Cumartesi İnsanları 398. buluşmalarında Mardin, Dargeçit'te gözaltında kaybedilenleri andı. 17 yıllık arayışın ardından Bağözü Köyü'ndeki kuyularda bulunan insan kemiklerinin kimliklendirme çalışmasının yapılmamasına itirazlarını dile getirdi.
Dargeçit'te kaybedilenlerin kemiklerinin de aralarında bulunma ihtimali olan kuyulardaki kemikler savcılık kanalıyla İstanbul Adli Tıp Kurumu'na kimliklendirme çalışması için gönderilmişti.
Ancak dokuz aydır ailelerin ve İnsan Hakları Derneği'nin tüm başvurularına rağmen kimliklendirme çalışması hakkında bir bilgiye ulaşmak mümkün olmadı.

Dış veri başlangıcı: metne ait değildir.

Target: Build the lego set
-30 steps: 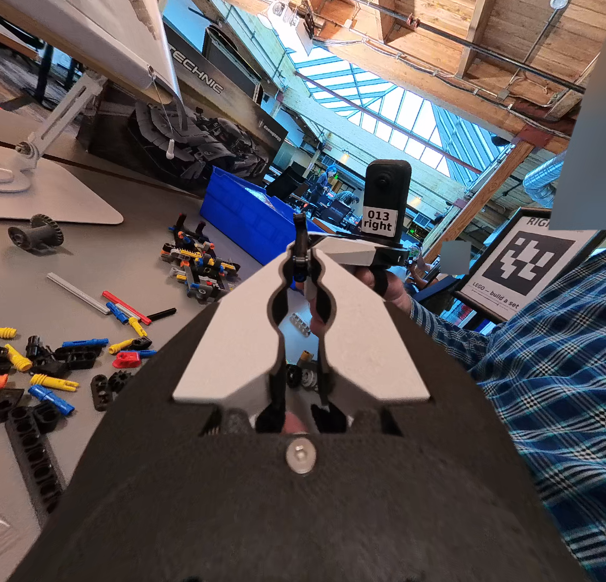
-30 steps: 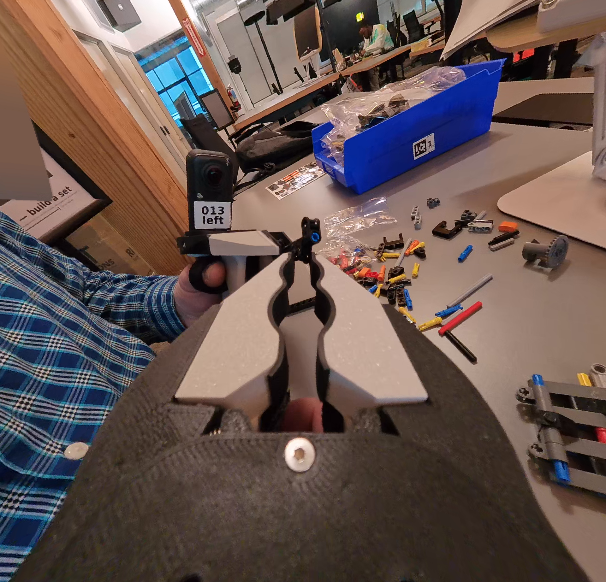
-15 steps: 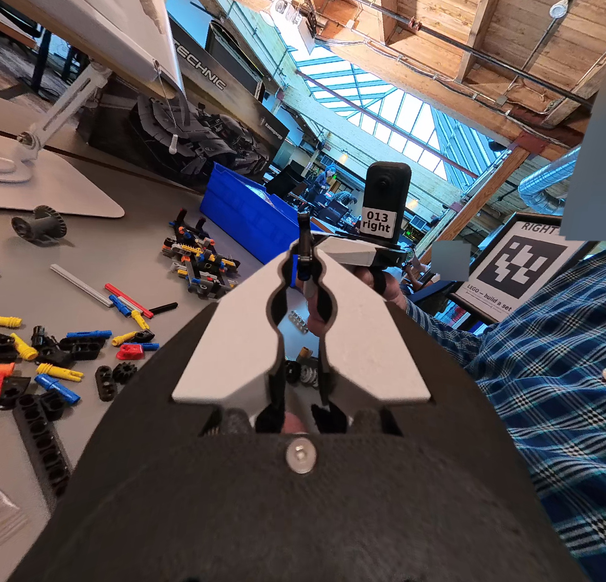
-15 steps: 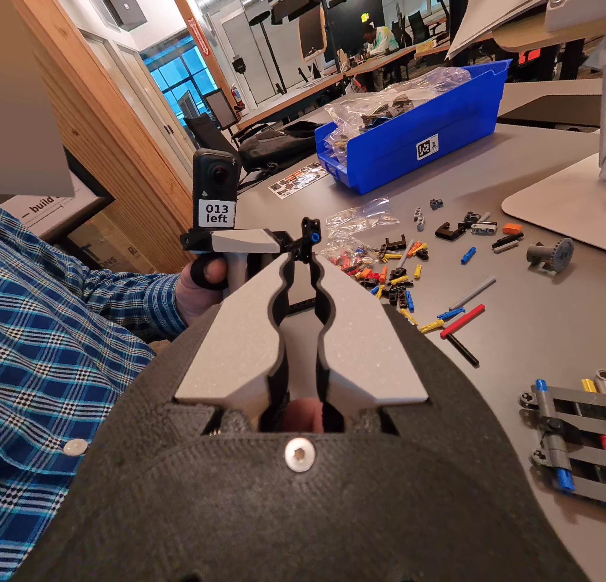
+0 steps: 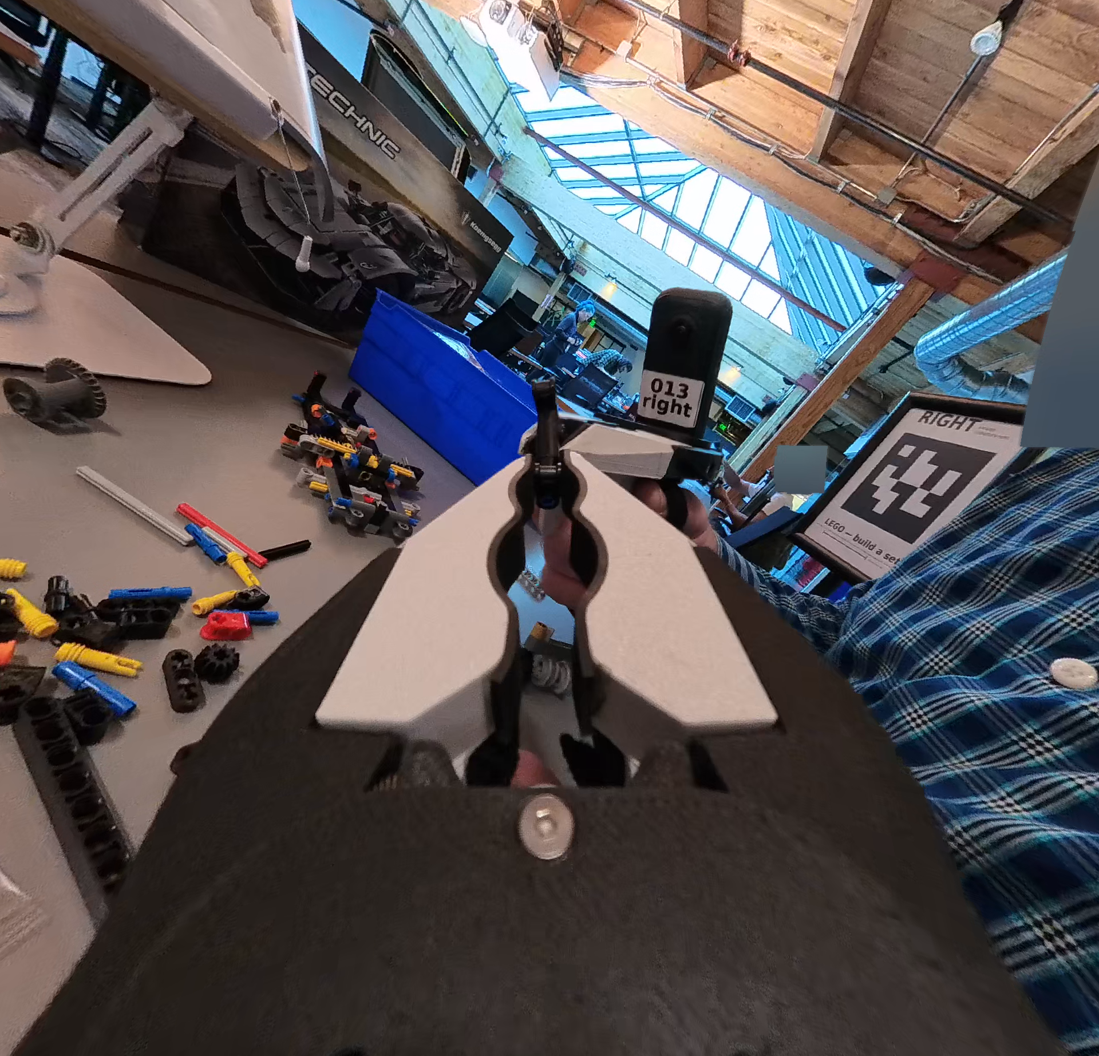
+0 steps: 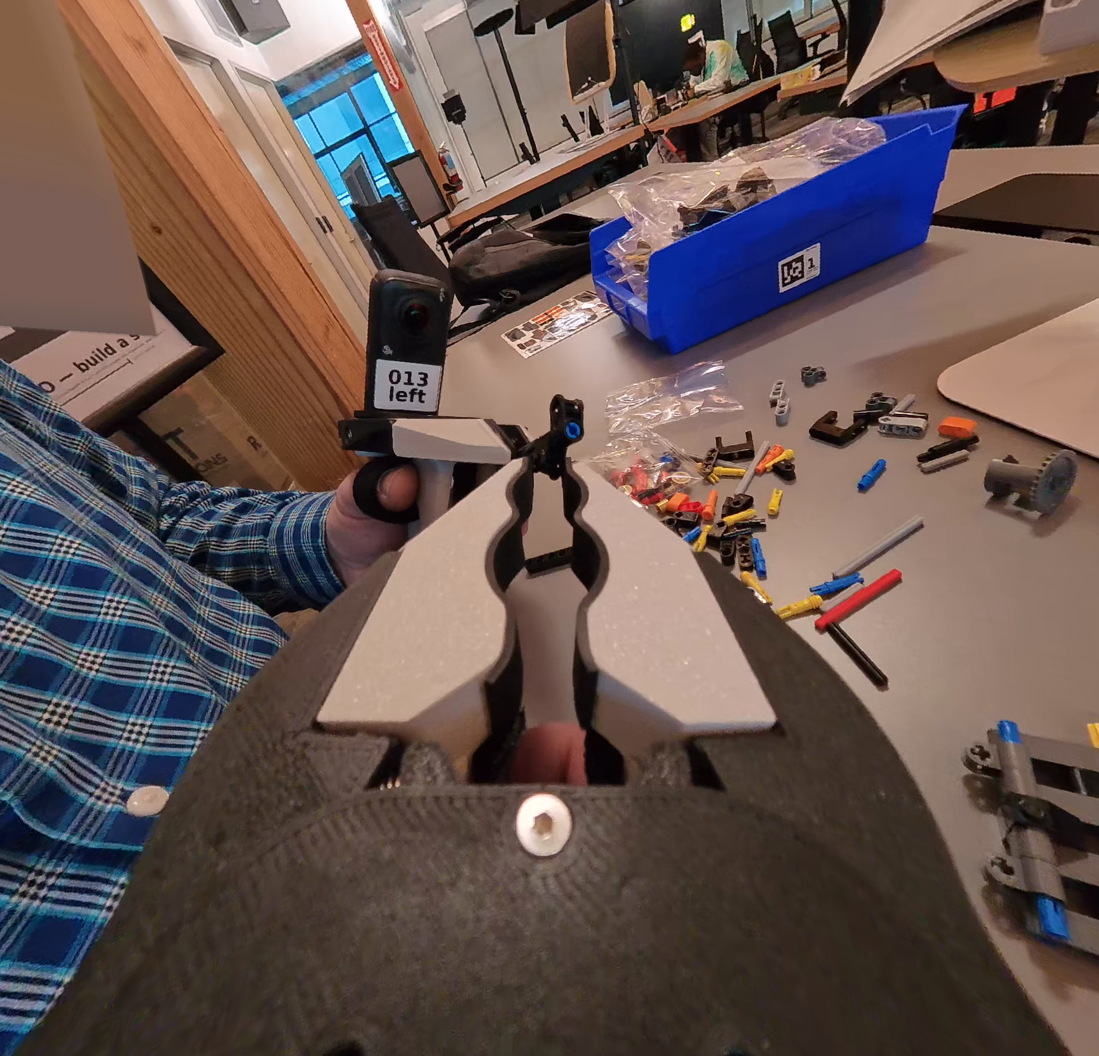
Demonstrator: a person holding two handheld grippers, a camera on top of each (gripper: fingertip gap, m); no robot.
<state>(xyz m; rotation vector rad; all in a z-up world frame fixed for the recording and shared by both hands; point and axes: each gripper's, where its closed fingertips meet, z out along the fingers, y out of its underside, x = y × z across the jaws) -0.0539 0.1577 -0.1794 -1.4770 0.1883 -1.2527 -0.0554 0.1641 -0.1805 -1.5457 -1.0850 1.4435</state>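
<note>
Above the table's near edge the two grippers meet tip to tip in the air, both pinching one small black piece (image 6: 558, 433) with a blue pin. From the left wrist view, going left to right: a dark gear hub (image 5: 56, 386) lies by the white stand base (image 5: 89, 337) at the table's far left; loose pins and beams (image 5: 137, 605), yellow, blue, red and black, are scattered along the left edge; a grey axle (image 5: 134, 505) and a red axle (image 5: 220, 535) lie beside each other farther in; a half-built assembly (image 5: 351, 480) sits near the blue bin (image 5: 440, 397) toward the far side. The left gripper (image 5: 547, 468) has its jaws narrow, clamped on the black piece. Just beyond it, the right gripper (image 5: 535, 442) reaches in from the right.

From the right wrist view, the left gripper (image 6: 526, 446) comes in from the left, held by a hand (image 6: 369, 516) in a plaid sleeve. The right gripper (image 6: 550, 462) is also narrow, gripping the same piece from below. Right of it lie plastic bags (image 6: 672, 397), more loose parts, and a grey frame (image 6: 1035, 819) at the table's right edge.
</note>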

Türkiye'nin de taraf olduğu uluslararası belgelere göre kimliklendirme işleminin makul bir sürede sonuçlandırılması devletin yükümlülüğü olduğunu hatırlatan Cumartesi İnsanları kimliklendirme işleminin sonuçlarının hemen açıklanmasını istedi.
"Kürt'tü, kaybedildi"
Bugün Dargeçit'te kaybedilenlerin ailelerinin de katıldığı İstanbul, Galatasaray'daki eylemden önce Dargeçit'te kaybedilenlerden Abdurrahman Coşkun'un annesi Hediye Coşkun kimliklendirme çalışmasının neden bitmediğini sordu. Ayrıca cezaevlerinde açlık grevi yapanların sesinin duyulmasını istedi.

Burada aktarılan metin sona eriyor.